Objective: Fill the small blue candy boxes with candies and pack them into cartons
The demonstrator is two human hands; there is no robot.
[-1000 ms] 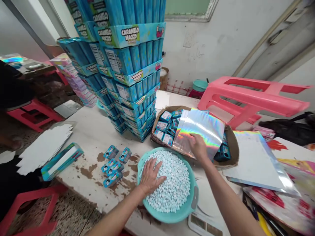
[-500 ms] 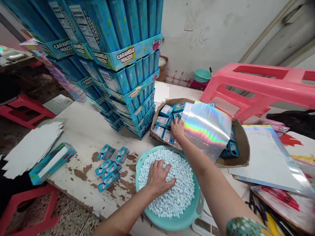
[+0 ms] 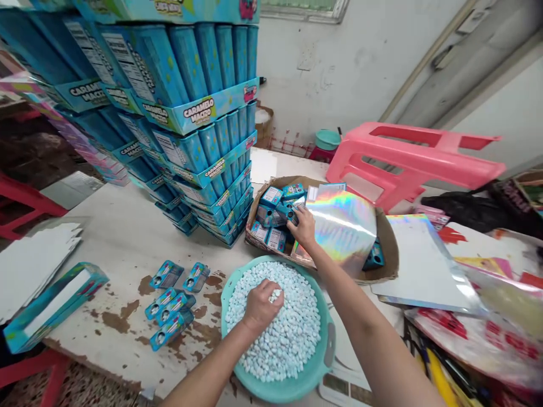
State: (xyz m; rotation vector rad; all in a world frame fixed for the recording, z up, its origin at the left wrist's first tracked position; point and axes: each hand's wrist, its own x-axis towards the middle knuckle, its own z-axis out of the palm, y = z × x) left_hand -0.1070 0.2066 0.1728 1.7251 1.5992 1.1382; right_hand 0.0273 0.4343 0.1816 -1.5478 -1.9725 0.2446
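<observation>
My left hand (image 3: 262,307) is curled around some of the white and pale blue candies (image 3: 292,333) that fill a turquoise basin (image 3: 280,393). Behind the basin, my right hand (image 3: 302,227) reaches into a cardboard box (image 3: 389,249) and grips a small blue box (image 3: 287,212) between thumb and fingers. More small blue boxes lie around it. A shiny holographic sheet (image 3: 343,226) rests in the same cardboard box, beside my right hand. Several filled small boxes (image 3: 172,328) lie on the table left of the basin.
Tall stacked blue display trays (image 3: 199,113) stand at the back left. An open blue tray (image 3: 53,308) and white card sheets (image 3: 38,260) lie at the left. A pink stool (image 3: 407,152) is behind the cardboard box; a sheet stack (image 3: 424,265) lies at the right.
My left hand has closed from spread fingers around some candies. My right hand has lifted a small blue box slightly among the others. The view has shifted to the right.
</observation>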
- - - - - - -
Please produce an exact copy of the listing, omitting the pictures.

## [OUTPUT OF THE EXERCISE]
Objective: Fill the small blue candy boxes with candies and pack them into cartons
The demonstrator is two human hands; there is no robot.
[-1000 ms] 
[-500 ms] 
[+0 ms] 
State: (xyz m; rotation vector rad; all in a world frame fixed for the recording, z up, its origin at the left wrist's first tracked position; point and axes: each hand's wrist, its own x-axis towards the middle knuckle, its own z-axis out of the palm, y = z × x) left_hand -0.1070 0.2066 0.1728 1.7251 1.5992 1.1382; right_hand 0.0273 0.4343 0.1816 -1.5478 -1.9725 0.2446
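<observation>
My left hand (image 3: 262,307) is curled around some of the white and pale blue candies (image 3: 292,333) that fill a turquoise basin (image 3: 280,393). Behind the basin, my right hand (image 3: 302,227) reaches into a cardboard box (image 3: 389,249) and grips a small blue box (image 3: 287,212) between thumb and fingers. More small blue boxes lie around it. A shiny holographic sheet (image 3: 343,226) rests in the same cardboard box, beside my right hand. Several filled small boxes (image 3: 172,328) lie on the table left of the basin.
Tall stacked blue display trays (image 3: 199,113) stand at the back left. An open blue tray (image 3: 53,308) and white card sheets (image 3: 38,260) lie at the left. A pink stool (image 3: 407,152) is behind the cardboard box; a sheet stack (image 3: 424,265) lies at the right.
My left hand has closed from spread fingers around some candies. My right hand has lifted a small blue box slightly among the others. The view has shifted to the right.
</observation>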

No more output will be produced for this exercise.